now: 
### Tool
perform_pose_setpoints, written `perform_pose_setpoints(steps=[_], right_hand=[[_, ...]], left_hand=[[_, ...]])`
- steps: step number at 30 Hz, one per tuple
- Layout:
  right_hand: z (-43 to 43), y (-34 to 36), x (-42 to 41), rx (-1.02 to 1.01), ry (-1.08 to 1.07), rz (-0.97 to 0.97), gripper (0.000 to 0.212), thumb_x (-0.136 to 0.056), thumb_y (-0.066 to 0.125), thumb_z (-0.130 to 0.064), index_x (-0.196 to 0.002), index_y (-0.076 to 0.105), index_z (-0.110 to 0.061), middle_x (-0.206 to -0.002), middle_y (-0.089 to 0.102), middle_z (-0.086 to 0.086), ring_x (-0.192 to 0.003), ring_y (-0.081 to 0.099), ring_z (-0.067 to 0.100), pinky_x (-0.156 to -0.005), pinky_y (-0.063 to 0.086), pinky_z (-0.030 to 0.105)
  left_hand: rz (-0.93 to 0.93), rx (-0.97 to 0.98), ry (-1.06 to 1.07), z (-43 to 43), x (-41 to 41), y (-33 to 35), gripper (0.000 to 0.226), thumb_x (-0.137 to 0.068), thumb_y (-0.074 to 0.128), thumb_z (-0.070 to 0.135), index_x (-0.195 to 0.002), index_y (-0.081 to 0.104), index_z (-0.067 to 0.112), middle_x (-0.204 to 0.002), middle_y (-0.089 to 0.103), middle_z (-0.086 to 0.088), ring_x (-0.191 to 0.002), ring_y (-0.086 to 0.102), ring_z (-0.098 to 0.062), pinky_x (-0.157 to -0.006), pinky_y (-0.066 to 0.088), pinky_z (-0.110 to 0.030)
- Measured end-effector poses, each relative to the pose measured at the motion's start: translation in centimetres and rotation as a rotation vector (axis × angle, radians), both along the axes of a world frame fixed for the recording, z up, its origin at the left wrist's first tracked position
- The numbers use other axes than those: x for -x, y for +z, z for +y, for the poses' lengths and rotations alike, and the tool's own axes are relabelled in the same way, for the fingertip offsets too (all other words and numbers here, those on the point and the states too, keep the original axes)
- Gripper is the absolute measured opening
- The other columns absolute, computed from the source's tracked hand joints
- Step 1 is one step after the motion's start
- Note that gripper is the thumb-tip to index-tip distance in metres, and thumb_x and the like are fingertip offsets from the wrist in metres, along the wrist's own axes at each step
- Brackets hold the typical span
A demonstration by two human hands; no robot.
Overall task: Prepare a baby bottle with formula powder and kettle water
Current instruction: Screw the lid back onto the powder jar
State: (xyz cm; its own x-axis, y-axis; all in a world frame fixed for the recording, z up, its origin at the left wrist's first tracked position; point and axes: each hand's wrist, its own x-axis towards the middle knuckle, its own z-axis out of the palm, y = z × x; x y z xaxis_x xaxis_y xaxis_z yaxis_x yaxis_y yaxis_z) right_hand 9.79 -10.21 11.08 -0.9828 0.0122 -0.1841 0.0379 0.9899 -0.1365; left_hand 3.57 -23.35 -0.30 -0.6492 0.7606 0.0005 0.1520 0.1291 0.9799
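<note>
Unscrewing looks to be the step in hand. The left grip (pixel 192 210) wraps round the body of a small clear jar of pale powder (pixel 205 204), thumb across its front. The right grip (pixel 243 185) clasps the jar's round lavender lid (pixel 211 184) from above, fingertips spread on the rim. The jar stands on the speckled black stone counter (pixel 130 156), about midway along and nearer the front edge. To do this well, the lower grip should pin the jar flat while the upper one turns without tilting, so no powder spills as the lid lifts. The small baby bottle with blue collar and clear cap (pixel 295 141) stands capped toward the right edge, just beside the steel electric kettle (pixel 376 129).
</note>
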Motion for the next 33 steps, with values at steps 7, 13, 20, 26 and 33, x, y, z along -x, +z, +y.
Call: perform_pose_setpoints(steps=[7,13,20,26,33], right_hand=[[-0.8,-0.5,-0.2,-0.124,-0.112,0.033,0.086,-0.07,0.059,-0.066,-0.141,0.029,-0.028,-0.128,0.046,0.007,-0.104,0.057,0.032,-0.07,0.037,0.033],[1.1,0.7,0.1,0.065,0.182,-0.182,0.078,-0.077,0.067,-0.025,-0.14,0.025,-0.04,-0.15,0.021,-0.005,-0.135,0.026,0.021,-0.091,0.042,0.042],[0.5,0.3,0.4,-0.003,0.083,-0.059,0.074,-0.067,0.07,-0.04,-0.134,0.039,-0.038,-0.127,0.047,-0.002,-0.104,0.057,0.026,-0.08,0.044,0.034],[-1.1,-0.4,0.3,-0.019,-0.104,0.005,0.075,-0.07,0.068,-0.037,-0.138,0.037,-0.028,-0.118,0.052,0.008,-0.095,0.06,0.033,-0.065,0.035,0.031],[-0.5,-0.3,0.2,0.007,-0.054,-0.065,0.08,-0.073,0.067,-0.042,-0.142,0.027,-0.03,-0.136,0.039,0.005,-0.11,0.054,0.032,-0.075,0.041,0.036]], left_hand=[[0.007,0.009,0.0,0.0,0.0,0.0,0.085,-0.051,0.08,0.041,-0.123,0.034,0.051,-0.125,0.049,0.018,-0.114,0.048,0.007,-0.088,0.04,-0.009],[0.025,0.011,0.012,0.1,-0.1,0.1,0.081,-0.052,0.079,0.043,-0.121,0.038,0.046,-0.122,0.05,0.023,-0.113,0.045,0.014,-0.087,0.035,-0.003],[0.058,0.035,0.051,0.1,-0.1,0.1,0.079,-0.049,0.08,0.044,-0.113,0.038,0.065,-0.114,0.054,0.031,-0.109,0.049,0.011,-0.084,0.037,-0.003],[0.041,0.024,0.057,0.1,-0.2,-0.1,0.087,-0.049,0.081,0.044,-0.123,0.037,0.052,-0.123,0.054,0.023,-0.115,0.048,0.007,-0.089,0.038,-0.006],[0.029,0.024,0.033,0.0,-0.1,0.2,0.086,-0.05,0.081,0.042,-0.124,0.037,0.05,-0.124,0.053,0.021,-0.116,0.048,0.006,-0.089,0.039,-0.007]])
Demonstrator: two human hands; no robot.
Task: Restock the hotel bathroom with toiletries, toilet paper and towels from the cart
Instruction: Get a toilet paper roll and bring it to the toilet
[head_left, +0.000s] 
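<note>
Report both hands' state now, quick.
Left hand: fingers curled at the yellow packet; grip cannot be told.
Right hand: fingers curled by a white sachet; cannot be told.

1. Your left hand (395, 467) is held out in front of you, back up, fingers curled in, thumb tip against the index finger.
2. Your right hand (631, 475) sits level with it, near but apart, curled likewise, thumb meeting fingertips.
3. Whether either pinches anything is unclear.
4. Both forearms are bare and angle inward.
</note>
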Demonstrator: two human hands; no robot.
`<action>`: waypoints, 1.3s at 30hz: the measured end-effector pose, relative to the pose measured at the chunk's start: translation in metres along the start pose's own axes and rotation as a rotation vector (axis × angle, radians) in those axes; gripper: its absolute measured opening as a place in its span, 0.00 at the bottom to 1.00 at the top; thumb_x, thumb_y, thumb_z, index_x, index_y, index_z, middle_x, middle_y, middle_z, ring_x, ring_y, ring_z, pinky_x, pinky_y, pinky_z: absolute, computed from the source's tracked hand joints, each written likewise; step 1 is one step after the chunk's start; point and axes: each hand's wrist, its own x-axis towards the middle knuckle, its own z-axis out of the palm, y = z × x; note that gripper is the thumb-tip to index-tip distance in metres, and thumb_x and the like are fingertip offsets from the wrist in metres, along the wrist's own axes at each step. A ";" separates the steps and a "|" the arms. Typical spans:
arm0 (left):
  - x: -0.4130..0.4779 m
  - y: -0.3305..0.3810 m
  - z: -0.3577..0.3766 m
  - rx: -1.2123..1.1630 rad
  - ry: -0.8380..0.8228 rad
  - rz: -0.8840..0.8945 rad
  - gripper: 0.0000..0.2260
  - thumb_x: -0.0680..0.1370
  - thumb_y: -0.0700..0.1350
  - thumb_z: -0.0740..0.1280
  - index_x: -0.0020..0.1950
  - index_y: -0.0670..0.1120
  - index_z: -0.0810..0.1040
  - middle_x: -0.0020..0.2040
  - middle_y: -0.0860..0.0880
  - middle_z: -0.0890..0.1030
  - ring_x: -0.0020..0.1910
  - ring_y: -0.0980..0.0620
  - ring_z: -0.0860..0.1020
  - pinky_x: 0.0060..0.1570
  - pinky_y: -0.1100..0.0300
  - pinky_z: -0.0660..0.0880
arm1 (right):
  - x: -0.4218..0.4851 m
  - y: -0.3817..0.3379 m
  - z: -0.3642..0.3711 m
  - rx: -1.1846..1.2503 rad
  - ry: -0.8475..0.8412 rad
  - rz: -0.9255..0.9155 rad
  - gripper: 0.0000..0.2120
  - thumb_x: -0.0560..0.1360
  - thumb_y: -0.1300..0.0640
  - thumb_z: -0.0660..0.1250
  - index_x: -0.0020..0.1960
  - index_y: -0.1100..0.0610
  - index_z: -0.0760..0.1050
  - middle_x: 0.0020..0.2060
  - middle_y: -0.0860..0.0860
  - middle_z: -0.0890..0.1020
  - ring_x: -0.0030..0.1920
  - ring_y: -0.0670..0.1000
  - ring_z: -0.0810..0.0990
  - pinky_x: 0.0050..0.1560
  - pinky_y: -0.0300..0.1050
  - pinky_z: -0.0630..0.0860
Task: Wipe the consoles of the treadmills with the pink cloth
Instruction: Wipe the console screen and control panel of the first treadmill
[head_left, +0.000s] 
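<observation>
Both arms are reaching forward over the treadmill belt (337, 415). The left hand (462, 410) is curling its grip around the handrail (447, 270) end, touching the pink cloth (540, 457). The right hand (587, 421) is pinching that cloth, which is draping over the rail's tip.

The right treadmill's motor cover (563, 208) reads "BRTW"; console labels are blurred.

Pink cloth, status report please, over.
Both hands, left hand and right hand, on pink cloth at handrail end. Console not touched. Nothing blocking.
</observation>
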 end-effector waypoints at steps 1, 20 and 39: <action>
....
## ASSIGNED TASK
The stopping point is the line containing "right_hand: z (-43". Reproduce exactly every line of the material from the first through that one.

## REPLY
now: 
### Tool
perform_pose_setpoints, written `perform_pose_setpoints(steps=[_], right_hand=[[_, ...]], left_hand=[[_, ...]])`
- steps: step number at 30 Hz, one per tuple
- Layout:
  right_hand: z (-43 to 43), y (-34 to 36), x (-42 to 41), rx (-1.02 to 1.01), ry (-1.08 to 1.07), rz (-0.97 to 0.97), gripper (0.000 to 0.212), thumb_x (-0.136 to 0.056), thumb_y (-0.066 to 0.125), thumb_z (-0.130 to 0.064), index_x (-0.196 to 0.002), index_y (-0.076 to 0.105), index_z (-0.110 to 0.061), middle_x (-0.206 to -0.002), middle_y (-0.089 to 0.102), middle_z (-0.086 to 0.086), ring_x (-0.192 to 0.003), ring_y (-0.081 to 0.099), ring_z (-0.067 to 0.100), pinky_x (-0.156 to -0.005), pinky_y (-0.063 to 0.086), pinky_z (-0.030 to 0.105)

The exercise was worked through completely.